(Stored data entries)
##########
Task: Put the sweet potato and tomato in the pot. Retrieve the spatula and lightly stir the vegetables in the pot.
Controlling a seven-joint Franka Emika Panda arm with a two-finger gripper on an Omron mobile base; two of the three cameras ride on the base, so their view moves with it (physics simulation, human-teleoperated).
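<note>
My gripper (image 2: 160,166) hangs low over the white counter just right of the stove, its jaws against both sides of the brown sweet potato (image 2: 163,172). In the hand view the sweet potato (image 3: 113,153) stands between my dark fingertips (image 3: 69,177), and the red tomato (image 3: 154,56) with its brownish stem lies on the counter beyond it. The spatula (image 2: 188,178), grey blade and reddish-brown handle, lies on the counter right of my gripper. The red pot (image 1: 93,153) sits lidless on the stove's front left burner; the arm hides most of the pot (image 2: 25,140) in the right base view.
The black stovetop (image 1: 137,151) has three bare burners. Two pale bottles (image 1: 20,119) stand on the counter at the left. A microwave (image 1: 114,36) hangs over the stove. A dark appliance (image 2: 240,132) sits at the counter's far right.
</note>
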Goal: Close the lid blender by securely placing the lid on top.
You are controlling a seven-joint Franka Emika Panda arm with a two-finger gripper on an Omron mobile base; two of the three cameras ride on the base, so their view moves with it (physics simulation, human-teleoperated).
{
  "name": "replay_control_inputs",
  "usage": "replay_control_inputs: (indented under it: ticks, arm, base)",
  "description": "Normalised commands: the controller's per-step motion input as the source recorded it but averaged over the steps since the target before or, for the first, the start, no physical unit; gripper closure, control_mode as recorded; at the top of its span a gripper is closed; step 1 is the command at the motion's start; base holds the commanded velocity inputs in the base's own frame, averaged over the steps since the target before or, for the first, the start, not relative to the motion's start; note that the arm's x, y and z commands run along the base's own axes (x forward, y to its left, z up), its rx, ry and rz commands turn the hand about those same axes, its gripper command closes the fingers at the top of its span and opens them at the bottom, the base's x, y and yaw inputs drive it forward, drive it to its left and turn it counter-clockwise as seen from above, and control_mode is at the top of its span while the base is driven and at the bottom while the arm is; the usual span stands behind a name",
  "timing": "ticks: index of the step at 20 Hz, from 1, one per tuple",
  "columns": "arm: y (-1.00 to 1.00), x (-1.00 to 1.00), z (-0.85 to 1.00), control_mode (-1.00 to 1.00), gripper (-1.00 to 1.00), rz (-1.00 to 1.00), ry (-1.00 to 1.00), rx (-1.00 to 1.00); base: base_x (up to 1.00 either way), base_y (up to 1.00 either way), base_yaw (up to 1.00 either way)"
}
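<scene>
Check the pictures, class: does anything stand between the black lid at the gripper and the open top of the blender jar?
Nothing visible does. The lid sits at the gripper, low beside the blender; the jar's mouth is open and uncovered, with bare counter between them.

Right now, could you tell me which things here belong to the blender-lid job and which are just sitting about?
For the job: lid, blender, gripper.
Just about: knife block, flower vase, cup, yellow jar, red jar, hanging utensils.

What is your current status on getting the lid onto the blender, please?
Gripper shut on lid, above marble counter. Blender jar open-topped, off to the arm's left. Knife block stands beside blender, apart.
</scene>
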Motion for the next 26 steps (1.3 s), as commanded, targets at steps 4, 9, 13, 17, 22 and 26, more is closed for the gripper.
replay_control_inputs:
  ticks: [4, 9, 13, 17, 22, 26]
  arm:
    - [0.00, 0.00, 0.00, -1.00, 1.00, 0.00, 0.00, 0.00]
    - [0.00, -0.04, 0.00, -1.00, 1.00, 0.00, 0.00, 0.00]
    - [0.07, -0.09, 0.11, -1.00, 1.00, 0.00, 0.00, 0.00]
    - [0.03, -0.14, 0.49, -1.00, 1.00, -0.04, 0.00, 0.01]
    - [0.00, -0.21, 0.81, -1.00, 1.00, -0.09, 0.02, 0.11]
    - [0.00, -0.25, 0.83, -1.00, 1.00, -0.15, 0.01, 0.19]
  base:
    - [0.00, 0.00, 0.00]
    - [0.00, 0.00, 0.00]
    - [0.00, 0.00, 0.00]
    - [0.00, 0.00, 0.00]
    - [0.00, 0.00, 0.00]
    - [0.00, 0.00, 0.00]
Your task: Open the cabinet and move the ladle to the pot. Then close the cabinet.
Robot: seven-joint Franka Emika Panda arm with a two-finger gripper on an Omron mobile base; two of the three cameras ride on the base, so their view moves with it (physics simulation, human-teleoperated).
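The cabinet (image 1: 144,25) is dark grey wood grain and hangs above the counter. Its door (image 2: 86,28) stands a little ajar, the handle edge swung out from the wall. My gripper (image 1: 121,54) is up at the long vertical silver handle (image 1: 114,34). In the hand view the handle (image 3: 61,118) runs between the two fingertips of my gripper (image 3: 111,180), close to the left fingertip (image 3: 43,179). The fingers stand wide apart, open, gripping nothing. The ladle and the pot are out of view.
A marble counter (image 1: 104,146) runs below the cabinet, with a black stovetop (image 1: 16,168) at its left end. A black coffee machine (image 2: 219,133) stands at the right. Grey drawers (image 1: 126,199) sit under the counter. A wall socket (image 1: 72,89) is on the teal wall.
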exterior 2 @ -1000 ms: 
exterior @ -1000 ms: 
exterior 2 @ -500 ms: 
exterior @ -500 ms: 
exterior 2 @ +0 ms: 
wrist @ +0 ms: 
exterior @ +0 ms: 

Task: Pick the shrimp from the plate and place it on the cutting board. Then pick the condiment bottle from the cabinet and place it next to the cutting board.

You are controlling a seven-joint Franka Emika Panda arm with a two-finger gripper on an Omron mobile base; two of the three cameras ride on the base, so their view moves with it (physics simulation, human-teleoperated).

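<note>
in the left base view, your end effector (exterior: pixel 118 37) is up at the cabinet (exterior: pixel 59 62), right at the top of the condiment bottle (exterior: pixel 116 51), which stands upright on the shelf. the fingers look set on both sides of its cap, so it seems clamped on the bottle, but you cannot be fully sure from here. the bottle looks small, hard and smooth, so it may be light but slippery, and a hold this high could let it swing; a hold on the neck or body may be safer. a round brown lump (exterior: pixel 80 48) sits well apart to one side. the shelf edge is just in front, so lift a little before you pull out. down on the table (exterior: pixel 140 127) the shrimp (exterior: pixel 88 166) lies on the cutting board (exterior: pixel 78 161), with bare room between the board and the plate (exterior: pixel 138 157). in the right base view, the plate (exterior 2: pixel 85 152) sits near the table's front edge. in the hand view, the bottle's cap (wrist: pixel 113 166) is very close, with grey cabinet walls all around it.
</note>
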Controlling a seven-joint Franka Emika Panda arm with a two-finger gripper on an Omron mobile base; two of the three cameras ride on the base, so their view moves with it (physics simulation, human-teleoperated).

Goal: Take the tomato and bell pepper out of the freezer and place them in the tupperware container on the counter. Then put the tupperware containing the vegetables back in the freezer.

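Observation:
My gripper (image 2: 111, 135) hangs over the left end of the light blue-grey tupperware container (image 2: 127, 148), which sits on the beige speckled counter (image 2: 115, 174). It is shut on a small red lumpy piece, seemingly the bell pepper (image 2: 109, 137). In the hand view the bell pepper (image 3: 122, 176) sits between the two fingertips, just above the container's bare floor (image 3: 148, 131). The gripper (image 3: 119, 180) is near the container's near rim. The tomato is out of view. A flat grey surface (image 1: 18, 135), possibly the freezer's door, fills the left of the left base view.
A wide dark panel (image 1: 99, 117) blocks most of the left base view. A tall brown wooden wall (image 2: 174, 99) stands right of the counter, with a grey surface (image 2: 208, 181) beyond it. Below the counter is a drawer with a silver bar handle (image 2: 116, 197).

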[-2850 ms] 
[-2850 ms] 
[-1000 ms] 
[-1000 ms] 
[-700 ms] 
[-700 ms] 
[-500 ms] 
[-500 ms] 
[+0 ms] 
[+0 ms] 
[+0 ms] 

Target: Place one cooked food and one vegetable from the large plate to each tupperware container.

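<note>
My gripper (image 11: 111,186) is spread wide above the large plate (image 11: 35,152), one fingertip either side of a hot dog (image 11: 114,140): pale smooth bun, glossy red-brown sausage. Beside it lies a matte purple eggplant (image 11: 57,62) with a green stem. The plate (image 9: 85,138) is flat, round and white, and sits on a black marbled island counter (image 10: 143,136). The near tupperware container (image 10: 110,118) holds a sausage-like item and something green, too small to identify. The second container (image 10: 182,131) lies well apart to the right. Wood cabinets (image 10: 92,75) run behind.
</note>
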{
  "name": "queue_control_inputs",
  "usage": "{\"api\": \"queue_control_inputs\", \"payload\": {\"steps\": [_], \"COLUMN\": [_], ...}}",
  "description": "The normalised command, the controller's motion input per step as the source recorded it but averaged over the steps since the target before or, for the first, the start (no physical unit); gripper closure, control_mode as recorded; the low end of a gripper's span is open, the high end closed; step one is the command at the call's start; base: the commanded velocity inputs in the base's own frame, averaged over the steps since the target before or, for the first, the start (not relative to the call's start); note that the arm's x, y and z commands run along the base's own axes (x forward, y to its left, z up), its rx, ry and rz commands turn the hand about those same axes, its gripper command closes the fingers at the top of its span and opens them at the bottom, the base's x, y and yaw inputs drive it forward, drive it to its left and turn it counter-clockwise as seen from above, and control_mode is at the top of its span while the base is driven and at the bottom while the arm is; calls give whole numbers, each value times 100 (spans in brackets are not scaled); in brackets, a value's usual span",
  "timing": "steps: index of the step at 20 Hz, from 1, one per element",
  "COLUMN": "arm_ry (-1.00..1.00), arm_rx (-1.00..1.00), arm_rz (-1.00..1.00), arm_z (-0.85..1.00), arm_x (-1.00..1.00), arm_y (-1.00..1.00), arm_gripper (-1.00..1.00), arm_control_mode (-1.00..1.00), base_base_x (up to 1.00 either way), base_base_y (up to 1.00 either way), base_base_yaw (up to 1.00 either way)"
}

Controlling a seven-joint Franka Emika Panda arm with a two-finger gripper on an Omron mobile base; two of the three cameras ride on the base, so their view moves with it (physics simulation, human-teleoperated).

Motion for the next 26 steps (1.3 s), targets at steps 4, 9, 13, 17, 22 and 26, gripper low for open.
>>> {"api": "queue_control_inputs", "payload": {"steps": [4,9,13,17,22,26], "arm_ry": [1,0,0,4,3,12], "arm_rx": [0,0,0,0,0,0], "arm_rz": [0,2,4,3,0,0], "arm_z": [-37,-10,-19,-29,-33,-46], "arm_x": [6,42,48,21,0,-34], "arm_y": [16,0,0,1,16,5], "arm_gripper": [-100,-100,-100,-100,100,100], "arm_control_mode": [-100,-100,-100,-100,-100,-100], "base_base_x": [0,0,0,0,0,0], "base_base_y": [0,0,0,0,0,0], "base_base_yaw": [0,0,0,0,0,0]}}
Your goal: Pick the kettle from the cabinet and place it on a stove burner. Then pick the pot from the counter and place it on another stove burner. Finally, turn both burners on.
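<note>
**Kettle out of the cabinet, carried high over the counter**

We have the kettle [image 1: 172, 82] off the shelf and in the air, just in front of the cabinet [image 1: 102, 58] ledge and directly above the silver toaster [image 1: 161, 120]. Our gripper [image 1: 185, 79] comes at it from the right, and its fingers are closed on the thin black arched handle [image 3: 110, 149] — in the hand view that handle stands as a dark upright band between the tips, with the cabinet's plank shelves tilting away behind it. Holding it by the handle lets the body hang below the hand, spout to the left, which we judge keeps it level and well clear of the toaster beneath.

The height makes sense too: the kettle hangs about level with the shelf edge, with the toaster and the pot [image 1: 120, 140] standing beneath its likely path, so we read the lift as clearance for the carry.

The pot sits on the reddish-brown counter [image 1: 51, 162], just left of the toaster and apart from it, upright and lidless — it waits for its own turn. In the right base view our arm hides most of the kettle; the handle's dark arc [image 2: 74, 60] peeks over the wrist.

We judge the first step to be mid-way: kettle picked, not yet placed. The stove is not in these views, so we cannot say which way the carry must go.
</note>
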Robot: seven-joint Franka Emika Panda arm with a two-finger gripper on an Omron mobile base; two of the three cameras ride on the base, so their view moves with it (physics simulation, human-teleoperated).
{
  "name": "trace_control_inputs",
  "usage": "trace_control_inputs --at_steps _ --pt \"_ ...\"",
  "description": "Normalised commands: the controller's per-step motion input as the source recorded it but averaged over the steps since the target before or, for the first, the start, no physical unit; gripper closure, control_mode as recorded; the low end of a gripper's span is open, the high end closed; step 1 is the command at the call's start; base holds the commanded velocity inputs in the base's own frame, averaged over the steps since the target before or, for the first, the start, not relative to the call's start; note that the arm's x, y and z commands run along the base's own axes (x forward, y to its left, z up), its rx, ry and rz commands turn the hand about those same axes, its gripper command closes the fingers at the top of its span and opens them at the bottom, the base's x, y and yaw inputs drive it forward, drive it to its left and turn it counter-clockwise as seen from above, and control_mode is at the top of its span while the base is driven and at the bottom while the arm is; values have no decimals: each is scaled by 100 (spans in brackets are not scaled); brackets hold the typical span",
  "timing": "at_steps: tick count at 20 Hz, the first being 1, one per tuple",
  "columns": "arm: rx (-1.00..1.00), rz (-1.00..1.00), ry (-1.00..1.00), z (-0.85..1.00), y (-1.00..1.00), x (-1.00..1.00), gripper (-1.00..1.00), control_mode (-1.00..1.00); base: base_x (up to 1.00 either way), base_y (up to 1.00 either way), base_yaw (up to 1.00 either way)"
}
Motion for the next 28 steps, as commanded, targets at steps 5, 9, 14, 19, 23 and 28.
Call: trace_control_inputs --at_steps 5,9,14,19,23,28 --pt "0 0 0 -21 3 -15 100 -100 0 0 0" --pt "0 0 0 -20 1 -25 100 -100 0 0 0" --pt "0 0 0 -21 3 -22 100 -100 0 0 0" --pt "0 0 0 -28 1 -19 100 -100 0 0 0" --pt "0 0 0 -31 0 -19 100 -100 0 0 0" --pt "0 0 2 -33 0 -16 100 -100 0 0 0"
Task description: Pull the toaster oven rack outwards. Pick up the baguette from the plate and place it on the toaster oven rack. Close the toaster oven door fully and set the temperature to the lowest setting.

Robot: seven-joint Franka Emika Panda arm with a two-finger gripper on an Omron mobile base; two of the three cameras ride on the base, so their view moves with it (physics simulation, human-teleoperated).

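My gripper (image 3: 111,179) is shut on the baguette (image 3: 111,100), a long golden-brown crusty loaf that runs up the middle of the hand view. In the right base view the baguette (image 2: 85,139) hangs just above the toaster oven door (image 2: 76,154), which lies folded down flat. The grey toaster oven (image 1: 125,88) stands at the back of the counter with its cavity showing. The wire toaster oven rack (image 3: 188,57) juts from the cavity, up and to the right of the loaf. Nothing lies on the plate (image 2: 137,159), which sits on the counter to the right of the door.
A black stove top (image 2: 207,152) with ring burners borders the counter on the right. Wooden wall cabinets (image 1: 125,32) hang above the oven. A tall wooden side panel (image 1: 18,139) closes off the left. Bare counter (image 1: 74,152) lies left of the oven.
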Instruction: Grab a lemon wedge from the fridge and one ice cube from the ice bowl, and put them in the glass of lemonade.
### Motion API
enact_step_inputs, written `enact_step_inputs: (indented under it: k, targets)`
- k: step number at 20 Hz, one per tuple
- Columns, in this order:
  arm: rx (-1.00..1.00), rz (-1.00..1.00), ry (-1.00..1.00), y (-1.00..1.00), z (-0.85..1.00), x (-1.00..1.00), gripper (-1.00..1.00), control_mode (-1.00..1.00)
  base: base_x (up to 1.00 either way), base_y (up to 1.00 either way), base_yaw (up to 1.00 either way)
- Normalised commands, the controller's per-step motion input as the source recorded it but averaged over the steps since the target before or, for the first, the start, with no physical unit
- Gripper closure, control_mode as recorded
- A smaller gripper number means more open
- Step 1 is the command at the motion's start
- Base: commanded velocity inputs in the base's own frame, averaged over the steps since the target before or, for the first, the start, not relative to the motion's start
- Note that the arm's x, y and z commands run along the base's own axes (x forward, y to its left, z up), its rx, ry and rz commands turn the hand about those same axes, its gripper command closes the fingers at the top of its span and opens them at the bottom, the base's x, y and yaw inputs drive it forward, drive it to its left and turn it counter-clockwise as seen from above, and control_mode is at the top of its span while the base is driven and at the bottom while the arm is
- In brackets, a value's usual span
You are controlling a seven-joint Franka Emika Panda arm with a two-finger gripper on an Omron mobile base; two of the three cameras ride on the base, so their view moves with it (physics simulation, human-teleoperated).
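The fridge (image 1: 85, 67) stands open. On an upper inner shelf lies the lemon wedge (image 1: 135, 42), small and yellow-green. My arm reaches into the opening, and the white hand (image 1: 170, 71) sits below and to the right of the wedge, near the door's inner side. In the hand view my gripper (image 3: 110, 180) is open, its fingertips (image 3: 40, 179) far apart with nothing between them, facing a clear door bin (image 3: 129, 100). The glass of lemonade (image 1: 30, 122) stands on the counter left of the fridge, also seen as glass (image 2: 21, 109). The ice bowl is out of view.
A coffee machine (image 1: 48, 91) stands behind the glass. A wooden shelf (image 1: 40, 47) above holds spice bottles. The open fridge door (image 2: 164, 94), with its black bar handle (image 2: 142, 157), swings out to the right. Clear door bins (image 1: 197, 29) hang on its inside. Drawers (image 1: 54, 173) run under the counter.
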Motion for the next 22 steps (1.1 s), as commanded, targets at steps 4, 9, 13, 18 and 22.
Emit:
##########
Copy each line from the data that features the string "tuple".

[Task response]
  "timing": "ticks: index of the step at 20 Hz, from 1, one per tuple",
  "timing": "at_steps: tick count at 20 Hz, the first being 1, one per tuple",
- k: step number at 20 Hz, one per tuple

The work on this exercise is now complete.